Regular-article-logo Saturday, 23 September 2023

Kashmir oil hit on Malaysia

Delhi watches, trade outfit strikes

Reuters New Delhi Published 21.10.19, 08:38 PM
Mahathir Mohamad

Mahathir Mohamad (Shutterstock)

India’s top vegetable oil trade body on Monday asked its members to stop buying palm oil from Malaysia, an unprecedented call aimed at helping New Delhi punish the country for criticising India over its policy towards Kashmir.

The directive by the Solvent Extractors Association of India (SEAI) shows how nationalist sentiments can affect international business, and is a big blow to Malaysia, the world’s second-largest producer and exporter of palm oil after Indonesia.


Malaysia’s Prime Minister Mahathir Mohamad had said last month that India had “invaded and occupied” Kashmir after the Centre stripped the Jammu and Kashmir of statehood and autonomy.

India was Malaysia’s third-largest export destination in 2018 for palm oil and palm-based products, worth 6.84 billion ringgit ($1.63 billion). Vegetable oil contributed 2.8 per cent of Malaysia’s gross domestic product last year and 4.5 per cent to total exports.

“Our government has not taken kindly to the unprovoked pronouncements by the Malaysian Prime Minister and is contemplating some retaliatory action,” SEAI president Atul Chaturvedi said in a statement carrying a note to its members.

“It would be in fitness of things, (if) as (a) responsible Indian vegetable oil industry, we avoid purchasing palm oil from Malaysia till such time clarity on the way forward emerges from (the) Indian government.”

He said the guidance had been issued in the association’s own interest and as a mark of solidarity with the country.

Earlier in the day, Malaysian state news agency Bernama had quoted the chief of the Malaysian Palm Oil Association as saying that curbing purchases from the country would hurt India, too.

But the SEAI said there was no dearth of options. “This rare advisory we issued considering rising tensions between Malaysia and India,” SEAI executive director B.V. Mehta told Reuters. “There are many alternatives to Malaysian supplies that our refiners can easily tap.”

Reuters reported that India was considering curbing the imports of some products from Malaysia, including palm oil, after Mahathir’s comments on Kashmir.

Some Indian traders said refiners had already stopped buying Malaysian palm oil for shipment in November and December, fearing higher import taxes or other measures. Household palm oil consumption falls in India during winter anyway as the tropical oil solidifies at lower temperatures.

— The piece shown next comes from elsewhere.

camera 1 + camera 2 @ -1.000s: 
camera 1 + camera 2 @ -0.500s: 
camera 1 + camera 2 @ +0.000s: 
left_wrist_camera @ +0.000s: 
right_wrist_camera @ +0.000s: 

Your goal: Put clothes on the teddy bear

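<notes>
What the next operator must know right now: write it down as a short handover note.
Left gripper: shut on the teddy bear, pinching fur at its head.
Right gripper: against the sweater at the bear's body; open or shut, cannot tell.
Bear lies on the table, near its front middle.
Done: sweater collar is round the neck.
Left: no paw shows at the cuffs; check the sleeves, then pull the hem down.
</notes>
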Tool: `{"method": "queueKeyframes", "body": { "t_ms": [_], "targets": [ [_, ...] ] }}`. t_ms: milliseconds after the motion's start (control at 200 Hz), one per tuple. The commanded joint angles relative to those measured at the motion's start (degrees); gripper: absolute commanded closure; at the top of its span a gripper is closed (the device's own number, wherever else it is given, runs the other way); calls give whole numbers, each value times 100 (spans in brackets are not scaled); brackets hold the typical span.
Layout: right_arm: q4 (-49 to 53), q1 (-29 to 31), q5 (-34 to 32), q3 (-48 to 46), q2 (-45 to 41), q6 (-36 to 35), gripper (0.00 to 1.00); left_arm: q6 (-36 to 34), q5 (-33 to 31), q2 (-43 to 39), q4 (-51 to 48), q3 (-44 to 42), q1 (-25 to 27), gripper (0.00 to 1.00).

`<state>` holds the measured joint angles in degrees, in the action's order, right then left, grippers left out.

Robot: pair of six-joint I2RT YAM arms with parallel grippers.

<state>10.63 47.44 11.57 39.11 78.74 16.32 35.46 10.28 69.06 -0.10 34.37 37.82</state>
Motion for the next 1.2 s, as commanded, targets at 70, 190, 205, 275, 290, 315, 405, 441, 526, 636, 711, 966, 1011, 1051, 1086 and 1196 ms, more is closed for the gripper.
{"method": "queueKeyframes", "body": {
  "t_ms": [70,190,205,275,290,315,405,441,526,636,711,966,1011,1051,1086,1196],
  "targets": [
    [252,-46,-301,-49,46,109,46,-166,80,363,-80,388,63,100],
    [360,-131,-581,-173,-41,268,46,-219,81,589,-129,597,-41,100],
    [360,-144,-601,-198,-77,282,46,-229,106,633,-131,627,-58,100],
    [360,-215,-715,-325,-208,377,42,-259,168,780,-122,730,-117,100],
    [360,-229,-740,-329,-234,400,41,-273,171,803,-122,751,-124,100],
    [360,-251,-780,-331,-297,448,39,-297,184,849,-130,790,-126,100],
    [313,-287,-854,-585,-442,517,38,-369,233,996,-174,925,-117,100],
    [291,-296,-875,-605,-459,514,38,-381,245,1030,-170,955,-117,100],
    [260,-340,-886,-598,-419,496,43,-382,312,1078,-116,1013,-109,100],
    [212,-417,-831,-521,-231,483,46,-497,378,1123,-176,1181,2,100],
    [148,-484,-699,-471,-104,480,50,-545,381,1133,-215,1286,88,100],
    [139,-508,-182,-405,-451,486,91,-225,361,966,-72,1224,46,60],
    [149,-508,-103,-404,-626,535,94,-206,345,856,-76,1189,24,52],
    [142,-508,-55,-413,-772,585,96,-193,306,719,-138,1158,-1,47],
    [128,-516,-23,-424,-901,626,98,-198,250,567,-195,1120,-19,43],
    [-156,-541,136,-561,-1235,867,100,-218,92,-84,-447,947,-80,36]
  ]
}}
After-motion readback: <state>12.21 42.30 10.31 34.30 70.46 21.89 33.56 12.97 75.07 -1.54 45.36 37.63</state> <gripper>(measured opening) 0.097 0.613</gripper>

“After the Reuters story, many importers stopped buying Malaysian palm oil,” said a Mumbai-based dealer with a global trading firm.

“Now, since the trade body has issued an advisory, almost all refiners will stop buying. In the last one week alone, I saw two buyers switching to Indonesia from Malaysia.”

The Indian government has rebuked Malaysia for its stance on Kashmir but has not commented on any trade measures. India’s trade ministry declined to comment.

Malaysia had last week said it was considering raising the imports of raw sugar and buffalo meat from India, signalling a bid to ease the trade tensions.